The military and its partisans have responded with the argument, couched in a host of ways, that it would destroy “good order and discipline” to take from commanders the power to decide who should be prosecuted for what, as well as pick the jury and negotiate plea bargains. They have flooded the field with white papers, legal memos, op-eds, testimony, visits from congressional liaison officers, and letters festooned with the signatures of retired generals and admirals. There have been preposterous claims that Gillibrand’s proposal would cost $113 million per year. A retired JAG major general went so far as to point out that Gillibrand’s resume does not include military service—even though the same is true of McCaskill, Senate Armed Services Committee chairman Carl Levin, D-Mich., Sen. Kelly Ayotte, R-N.H., and, for that matter, the vast majority of both houses of Congress. These desperate efforts to preserve the status quo might be more persuasive if the armed forces had a better record of deterring sexual assault under the current system.

In the end, the case against reform boils down to an insistence that “we”—the military—“know best.” This reflects an assumption that Congress should defer to the military, rather than the other way around. The noisier and more gossamer the military’s objections, however, the more obvious it is that the current battle is over more than simply whether commanders ought to keep their 18th-century power to decide who should be prosecuted by court-martial for what everyone agrees are serious criminal offenses.

Civilian control of the military is part of our constitutional culture. Indeed, it is hard-wired into the text of the Constitution. Article I confers on the civilian Congress the power to “make Rules for the Government and Regulation of the land and naval Forces.” Article II makes the civilian president the “Commander in Chief” of the Army and Navy. To be true to the founders’ vision, Congress must not uncritically accept the military’s unjustified insistence on retaining outdated command-centric features of the system the country inherited from George III.

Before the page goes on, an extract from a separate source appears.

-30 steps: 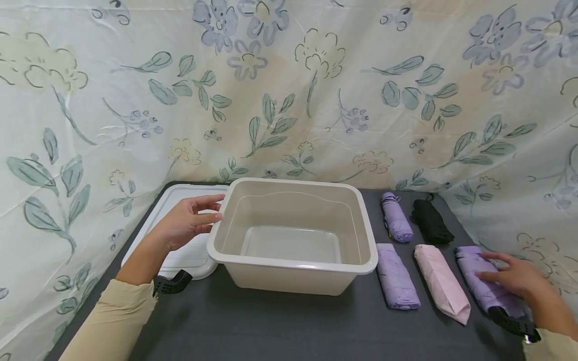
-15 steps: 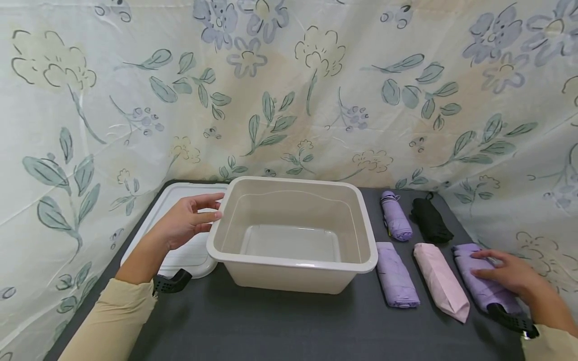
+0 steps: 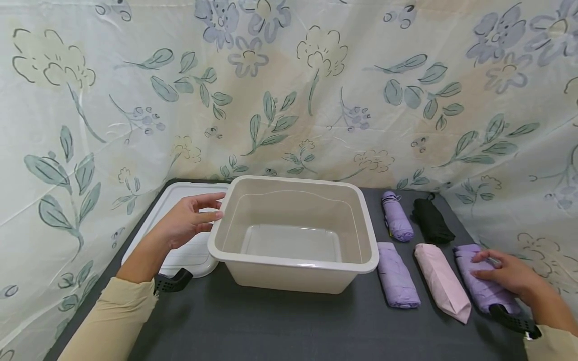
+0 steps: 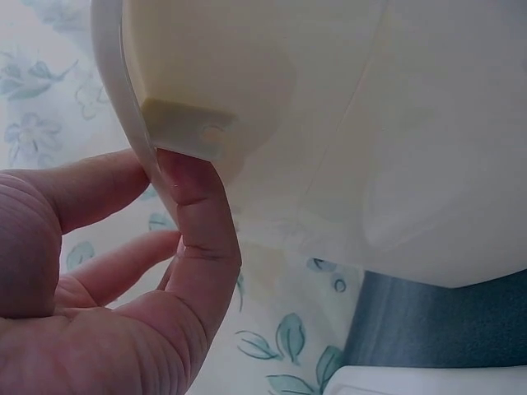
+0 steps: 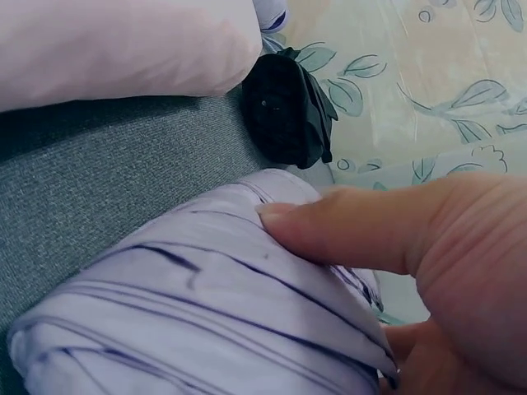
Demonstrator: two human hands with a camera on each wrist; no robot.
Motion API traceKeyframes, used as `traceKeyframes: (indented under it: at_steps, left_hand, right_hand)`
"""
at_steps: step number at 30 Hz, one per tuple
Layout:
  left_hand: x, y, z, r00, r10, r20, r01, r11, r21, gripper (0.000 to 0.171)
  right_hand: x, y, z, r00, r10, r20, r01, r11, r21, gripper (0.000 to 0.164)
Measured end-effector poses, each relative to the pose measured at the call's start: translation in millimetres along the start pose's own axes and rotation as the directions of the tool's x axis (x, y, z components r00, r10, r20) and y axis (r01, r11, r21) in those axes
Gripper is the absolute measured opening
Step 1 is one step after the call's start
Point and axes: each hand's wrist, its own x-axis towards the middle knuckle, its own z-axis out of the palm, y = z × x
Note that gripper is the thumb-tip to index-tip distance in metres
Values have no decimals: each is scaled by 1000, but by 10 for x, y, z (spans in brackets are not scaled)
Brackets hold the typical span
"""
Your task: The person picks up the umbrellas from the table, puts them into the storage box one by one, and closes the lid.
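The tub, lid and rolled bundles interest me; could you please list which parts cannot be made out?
Lid: right edge; head view, behind the tub.
Rightmost purple bundle: part; head view, behind the right hand.
Pink bundle: one end; right wrist view, cut off by the left edge.

white lid (image 3: 194,260): right side hidden by beige bin (image 3: 289,278). rightmost purple bundle (image 3: 489,292): partly covered by right hand (image 3: 512,275) and black wristband (image 3: 510,319). right sleeve (image 3: 551,346): cut off at lower right corner. right wrist view: pink bundle (image 5: 123,49) cropped at left and top.
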Motion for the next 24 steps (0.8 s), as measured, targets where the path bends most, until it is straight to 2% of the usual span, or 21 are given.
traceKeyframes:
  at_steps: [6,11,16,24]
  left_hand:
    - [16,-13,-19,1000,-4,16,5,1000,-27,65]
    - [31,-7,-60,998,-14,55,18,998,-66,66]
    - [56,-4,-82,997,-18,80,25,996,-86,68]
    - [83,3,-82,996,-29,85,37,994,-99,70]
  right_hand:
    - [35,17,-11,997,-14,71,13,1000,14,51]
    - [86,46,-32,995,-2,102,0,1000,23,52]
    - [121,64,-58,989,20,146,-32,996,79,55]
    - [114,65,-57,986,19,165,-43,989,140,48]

Retired officers have every right to speak their mind. So did the incumbent service chiefs and JAGs when they testified in unison against reform before the Senate Armed Services Committee last June. By all means, let their voices be heard. But on the basic structural question of who decides which cases go to court-martial, Congress must take its own counsel and that of the public, most of which wisely favors broad systemic change of the kind Gillibrand’s measure would bring. The path to a 21st-century military justice system and improved public confidence in the administration of military justice runs through the Capitol, not the Pentagon.